Once upon a time, a once-great power impoverished by fantasies of self-sufficient isolation put its faith in a visionary leader who sought to reverse its decline and reawaken entrepreneurial spirits by setting up special economic zones. The rest is history, as they say.
But enough of Liz Truss. While Britain’s shortest-serving prime minister didn’t last long enough to push through her version of the Deng Xiaoping policy that helped ignite China’s economic rise, the UK is still enamored of the concept.
The 12 new investment zones announced in Wednesday’s Budget are a dramatic scaling back of Truss’s plans for as many as 200 of the enclaves, where special tax incentives, planning rules and funding support for infrastructure apply. It’s a sensible refocusing that, besides being about £11 billion ($13 billion) cheaper than the Truss proposal, increases the chances of achieving the stated aim: creating “clusters” of innovation in industries such as advanced manufacturing, green technologies and life sciences.

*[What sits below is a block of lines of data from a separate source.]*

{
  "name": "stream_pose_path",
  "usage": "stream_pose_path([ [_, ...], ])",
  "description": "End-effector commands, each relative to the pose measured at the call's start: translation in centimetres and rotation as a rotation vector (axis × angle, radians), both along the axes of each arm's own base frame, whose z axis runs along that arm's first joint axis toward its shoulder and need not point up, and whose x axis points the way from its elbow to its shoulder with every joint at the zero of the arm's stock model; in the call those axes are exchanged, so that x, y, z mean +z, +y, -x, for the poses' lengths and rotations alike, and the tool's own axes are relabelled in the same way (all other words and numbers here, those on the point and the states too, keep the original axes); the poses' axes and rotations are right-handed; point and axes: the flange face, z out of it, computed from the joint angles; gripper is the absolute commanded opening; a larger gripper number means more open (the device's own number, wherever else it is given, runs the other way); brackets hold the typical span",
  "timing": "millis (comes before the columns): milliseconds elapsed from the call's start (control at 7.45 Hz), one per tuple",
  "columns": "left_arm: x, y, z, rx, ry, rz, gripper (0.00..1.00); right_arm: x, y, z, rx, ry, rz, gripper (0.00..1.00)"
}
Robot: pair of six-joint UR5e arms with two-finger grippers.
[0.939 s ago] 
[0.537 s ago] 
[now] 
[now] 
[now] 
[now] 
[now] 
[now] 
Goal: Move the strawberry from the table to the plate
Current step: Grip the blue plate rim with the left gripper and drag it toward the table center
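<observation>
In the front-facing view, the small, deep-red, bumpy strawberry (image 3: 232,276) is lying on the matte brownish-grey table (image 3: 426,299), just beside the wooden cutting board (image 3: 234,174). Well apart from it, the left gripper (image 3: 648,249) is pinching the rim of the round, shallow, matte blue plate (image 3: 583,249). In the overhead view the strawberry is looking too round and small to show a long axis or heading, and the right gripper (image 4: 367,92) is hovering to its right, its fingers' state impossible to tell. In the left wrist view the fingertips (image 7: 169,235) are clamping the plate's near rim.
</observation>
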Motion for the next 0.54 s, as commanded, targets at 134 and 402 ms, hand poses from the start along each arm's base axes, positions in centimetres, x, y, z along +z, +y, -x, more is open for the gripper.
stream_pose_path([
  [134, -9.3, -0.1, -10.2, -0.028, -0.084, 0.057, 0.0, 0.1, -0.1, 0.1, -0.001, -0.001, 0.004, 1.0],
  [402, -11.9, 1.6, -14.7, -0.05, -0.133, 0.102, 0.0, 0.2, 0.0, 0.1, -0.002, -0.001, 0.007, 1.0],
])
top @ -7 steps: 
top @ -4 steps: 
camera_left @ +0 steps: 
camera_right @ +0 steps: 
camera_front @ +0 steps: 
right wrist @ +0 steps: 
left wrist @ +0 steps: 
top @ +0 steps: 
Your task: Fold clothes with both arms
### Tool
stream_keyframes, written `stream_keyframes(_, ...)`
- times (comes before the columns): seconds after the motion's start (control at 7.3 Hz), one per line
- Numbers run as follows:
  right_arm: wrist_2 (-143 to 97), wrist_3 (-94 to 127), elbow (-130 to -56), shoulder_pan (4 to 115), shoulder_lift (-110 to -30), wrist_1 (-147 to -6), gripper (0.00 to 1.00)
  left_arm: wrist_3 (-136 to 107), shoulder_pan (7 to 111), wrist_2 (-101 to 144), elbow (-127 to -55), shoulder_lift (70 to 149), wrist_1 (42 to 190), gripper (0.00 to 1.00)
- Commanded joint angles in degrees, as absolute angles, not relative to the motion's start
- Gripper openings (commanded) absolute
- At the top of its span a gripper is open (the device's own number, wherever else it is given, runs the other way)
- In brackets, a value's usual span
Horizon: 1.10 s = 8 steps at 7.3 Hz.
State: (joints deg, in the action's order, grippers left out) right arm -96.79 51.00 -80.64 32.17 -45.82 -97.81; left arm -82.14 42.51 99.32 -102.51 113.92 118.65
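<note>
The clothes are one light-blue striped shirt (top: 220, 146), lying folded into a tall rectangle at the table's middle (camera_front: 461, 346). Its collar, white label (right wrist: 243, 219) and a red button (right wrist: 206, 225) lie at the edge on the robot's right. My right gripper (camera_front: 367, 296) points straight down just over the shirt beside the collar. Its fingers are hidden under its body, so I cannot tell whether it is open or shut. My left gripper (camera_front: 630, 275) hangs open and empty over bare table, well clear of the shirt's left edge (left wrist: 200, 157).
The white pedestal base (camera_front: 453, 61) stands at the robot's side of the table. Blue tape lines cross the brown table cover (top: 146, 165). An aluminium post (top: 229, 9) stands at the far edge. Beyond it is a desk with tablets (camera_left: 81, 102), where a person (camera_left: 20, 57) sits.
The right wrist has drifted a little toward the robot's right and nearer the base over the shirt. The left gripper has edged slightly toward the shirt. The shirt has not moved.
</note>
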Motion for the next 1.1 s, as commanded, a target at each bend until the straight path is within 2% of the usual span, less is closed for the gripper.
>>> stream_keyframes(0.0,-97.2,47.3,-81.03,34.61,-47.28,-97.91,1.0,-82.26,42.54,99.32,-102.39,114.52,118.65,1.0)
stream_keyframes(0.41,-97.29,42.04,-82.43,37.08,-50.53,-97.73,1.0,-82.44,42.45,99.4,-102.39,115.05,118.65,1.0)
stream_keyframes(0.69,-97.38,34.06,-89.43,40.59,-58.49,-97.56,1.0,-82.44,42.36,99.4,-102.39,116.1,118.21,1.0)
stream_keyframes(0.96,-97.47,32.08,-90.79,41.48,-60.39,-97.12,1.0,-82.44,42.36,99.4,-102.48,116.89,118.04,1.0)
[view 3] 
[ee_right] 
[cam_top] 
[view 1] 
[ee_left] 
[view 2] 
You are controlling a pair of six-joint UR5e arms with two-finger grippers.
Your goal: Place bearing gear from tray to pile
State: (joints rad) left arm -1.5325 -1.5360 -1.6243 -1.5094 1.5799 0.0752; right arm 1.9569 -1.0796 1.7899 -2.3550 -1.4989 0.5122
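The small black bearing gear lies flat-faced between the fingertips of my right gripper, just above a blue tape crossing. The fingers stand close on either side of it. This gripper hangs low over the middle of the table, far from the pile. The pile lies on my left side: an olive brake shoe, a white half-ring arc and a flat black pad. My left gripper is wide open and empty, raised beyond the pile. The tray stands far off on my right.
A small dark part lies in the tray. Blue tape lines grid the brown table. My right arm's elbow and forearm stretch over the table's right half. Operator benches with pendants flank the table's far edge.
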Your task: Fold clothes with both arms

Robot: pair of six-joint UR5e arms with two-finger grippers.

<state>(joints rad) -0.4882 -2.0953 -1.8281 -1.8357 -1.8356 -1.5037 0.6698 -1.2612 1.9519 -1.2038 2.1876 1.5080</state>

However, anyone who thinks this is likely to “supercharge” economic growth, in the words of the UK’s finance minister, Jeremy Hunt, is likely to be disappointed.
That’s not to say that Hunt’s policy is wrong. The world has moved on a long way from the 1980s and 1990s when special economic zones — an umbrella term covering any geographically defined area freed from ordinary regulation — were best known as tools for developing countries to attract foreign investment and increase their share of international trade. The number of SEZs exploded to almost 5,400 as of 2019 from fewer than 200 in 1986, according to a report from the United Nations Conference on Trade and Development. Developed economies accounted for 374 of them.
The free-markets ethos of the globalization era has given way to an age of industrial policy. When everyone else is flinging around carrots to attract investment, you don’t want to be the only one left out. The UK is currently squeezed between subsidies offered by the US, Europe and other competitors, observes Neil Lee, a professor of economic geography at the London School of Economics. “We have to prioritize, and a smaller number of larger investments would probably have a greater chance of success,” he said.
It’s still questionable whether investment zones — and their close cousins, the free ports championed by Prime Minister Rishi Sunak — will make a tangible difference to growth in the only Group of Seven member where the economy remains smaller than before the pandemic. The argument against such strategies is that they displace investments that either already exist or would have taken place anyway. Companies may move factories to special zones to take advantage of the perks on offer, but that won’t necessarily lead to a net increase in economic activity.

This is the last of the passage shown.